Hundreds of bacterial species—along with fungi, archaea and viruses—do battle daily, competing for resources. Some companies advocate for consuming more probiotics, live beneficial bacteria, to improve microbial communities in our gut, but more and more research supports the idea that the most powerful approach might be to better feed the good bacteria we already harbor. Their meal of choice? Fiber.  

Fiber has long been linked to better health, but new research shows how the gut microbiota might play a role in this pattern. One investigation discovered that adding more fiber to the diet can trigger a shift from a microbial profile linked to obesity to one correlated with a leaner physique. Another recent study shows that when microbes are starved of fiber, they can start to feed on the protective mucus lining of the gut, possibly triggering inflammation and disease.
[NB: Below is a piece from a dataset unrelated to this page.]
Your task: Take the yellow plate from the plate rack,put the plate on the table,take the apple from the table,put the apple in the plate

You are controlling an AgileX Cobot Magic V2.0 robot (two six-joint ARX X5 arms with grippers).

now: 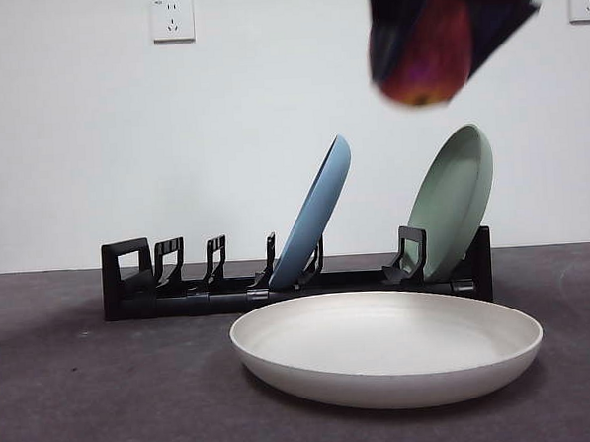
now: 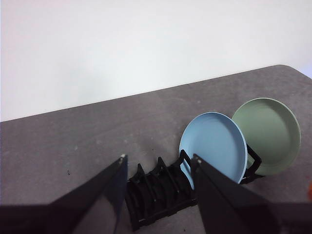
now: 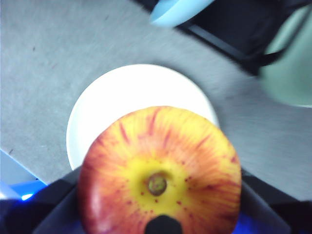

"Diet is one of the most powerful tools we have for changing the microbiota," Justin Sonnenburg, a biologist at Stanford University, said earlier this month at a Keystone Symposia conference on the gut microbiome. "Dietary fiber and diversity of the microbiota complement each other for better health outcomes." In particular, beneficial microbes feast on fermentable fibers—which can come from various vegetables, whole grains and other foods—that resist digestion by human-made enzymes as they travel down the digestive tract. These fibers arrive in the large intestine relatively intact, ready to be devoured by our microbial multitudes. Microbes can extract the fiber's extra energy, nutrients, vitamins and other compounds for us. Short-chain fatty acids obtained from fiber are of particular interest, as they have been linked to improved immune functiondecreased inflammation and protection against obesity.

Today's Western diet, however, is exceedingly fiber-poor by historical standards. It contains roughly 15 grams of fiber daily, Sonnenburg noted. For most of our early history as hunter-gatherers, we were likely eating close to 10 times that amount of fiber each day. "Imagine the effect that has on our microbiota over the course of our evolution," he said.

Your bugs are what you eat

Not all helpful fiber, however, needs to come from the roots and roughage for which our ancestors foraged, new research suggests. Kelly Swanson, a professor of comparative nutrition at the University of Illinois at Urbana-Champaign, and his team found that simply adding a fiber-enriched snack bar to subjects' daily diets could swing microbial profiles in a matter of weeks. In a small study of 21 healthy adults with average U.S. fiber intake, one daily fiber snack bar (containing 21 grams of fiber) for three weeks significantly increased the number of Bacteroidetes bacteria and decreased the number of Firmicutes compared with levels before the study or after three weeks of eating fiber-free bars. Such a ratio—of more Bacteroidetes to fewer Firmicutes—is correlated with lower BMI. The findings were published in the January issue of the American Journal of Clinical Nutrition.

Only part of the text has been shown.